Koniec z dystansem, koniec z maseczkami! Foo Fighters zagrali wczoraj koncert w Madison Square Garden przy 100-procentowej frekwencji i zerowych obostrzeniach. Warunkiem było zaświadczenie o pełnym szczepieniu przeciwko Covid-19
Kolejna wielka sprawa dla Nowojorczyków, których tak bardzo doświadczyła pandemia. To tam przecież przez pewien czas było światowe epicentrum zarazy i tam notowano najgorsze statystyki zarażeń i zgonów.

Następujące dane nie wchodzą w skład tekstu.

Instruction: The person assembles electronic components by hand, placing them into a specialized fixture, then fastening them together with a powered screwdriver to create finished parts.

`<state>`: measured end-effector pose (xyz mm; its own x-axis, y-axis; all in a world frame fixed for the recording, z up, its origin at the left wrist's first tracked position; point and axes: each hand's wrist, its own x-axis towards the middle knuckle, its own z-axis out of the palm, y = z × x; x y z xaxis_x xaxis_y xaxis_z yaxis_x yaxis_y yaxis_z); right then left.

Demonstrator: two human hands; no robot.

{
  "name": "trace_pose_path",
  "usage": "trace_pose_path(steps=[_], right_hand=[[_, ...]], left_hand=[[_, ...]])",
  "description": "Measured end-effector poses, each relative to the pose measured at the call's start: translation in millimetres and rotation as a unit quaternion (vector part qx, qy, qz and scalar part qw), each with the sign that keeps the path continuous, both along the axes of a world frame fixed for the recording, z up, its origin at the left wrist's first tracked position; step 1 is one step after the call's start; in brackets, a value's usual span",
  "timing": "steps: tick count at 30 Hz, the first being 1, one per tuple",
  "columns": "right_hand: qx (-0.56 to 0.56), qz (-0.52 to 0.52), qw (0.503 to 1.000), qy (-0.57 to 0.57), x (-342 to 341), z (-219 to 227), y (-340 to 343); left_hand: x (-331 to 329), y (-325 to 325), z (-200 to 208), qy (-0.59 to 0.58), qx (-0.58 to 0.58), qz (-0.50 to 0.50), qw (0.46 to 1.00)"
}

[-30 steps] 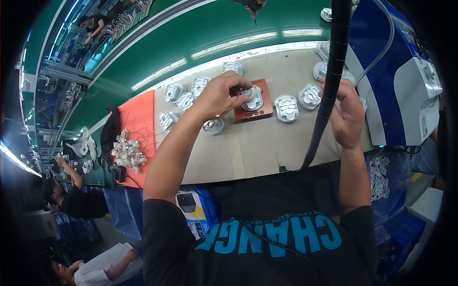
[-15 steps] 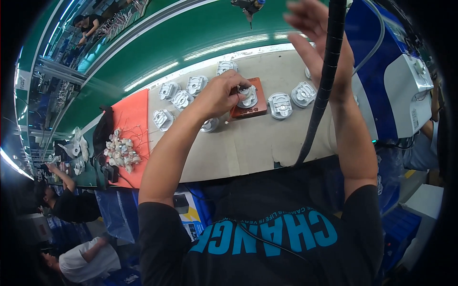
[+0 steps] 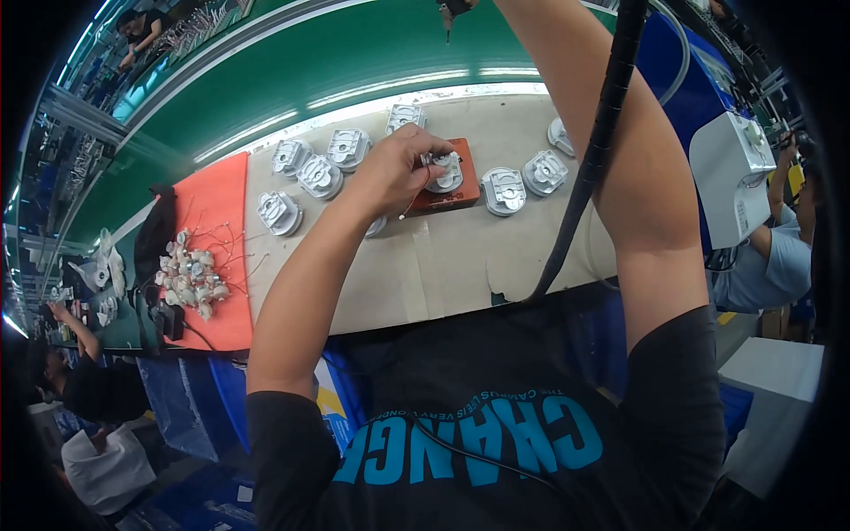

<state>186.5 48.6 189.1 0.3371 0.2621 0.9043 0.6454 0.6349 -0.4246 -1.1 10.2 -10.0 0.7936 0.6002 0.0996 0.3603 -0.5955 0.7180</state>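
My left hand (image 3: 400, 166) is closed, its thumb and fingertips pinching a round white plastic housing (image 3: 447, 176) that sits on a red-brown block (image 3: 465, 190). A thin wire with a small white connector (image 3: 404, 214) hangs below the fingers; my hand covers part of the housing. My right forearm (image 3: 575, 53) stretches up across the top edge, and the hand itself is out of the picture. Close to where it leaves the view, the tip of a hanging power screwdriver (image 3: 449, 13) points down.
Several similar white housings stand left of the block, more to its right (image 3: 506, 192). On an orange mat (image 3: 232, 199) lies a pile of small white wired parts (image 3: 192, 276). A black sleeved cable (image 3: 580, 195) crosses before my right arm. A blue-and-white machine (image 3: 730, 177) stands at right.
My right hand, open at the upper right before, has moved up and out of the picture. My left hand stays at the housing on the block. The whole view has shifted slightly.
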Motion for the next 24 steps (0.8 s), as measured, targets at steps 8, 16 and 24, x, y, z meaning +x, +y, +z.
trace_pose_path(steps=[8,16,24], right_hand=[[-0.146,0.303,0.894,0.295,-12.0,-4.3,-83.0],[-0.073,0.116,0.986,0.096,-17.1,-90.2,-86.5],[-0.060,0.126,0.988,0.069,-21.0,-99.2,-81.1]], left_hand=[[4.3,-1.2,-5.8,0.002,-0.032,0.018,0.999],[0.2,0.2,-17.0,-0.034,-0.008,0.024,0.999],[0.0,-4.3,-13.8,-0.048,-0.008,0.026,0.998]])
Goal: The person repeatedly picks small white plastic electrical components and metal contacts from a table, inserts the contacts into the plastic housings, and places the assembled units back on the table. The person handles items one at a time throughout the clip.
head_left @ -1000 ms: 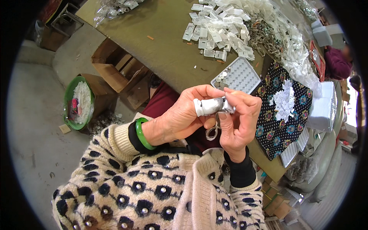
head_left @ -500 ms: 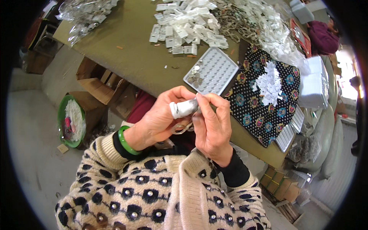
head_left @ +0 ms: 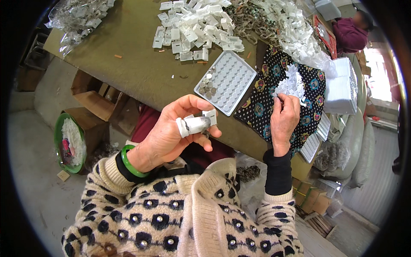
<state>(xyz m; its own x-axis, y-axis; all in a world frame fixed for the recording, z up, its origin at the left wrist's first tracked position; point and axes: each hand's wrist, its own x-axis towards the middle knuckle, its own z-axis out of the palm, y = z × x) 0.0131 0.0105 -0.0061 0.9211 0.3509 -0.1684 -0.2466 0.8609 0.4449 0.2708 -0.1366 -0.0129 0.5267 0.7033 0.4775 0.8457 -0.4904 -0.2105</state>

Po niemal półtorej roku Foo Fighters weszli na legendarną scenę Madison Square Garden by zagrać pełny koncert, a w tym miejscu był to pierwszy pełny koncert od marca 2020 roku
Owszem, grali tam już wcześniej New York Knicks, ale kibice NBA podlegali jeszcze restrykcjom bezpieczeństwa. Wczorajszy występ był pierwszym od ponad 15 miesięcy bez dystansu społecznego, bez masek i limitów miejsc. Frekwencja wyniosła niemal 100%, a koncertu słuchało 15 tysięcy fanów spragnionych muzyki na żywo. Przy drzwiach wymagany był jedynie dowód pełnego szczepienia przeciwko COVID-19.
Koncert był częścią trasy koncertowej Foo Fighters z okazji 25-lecia istnienia zespołu, która z powodu pandemii jest już o rok opóźniona.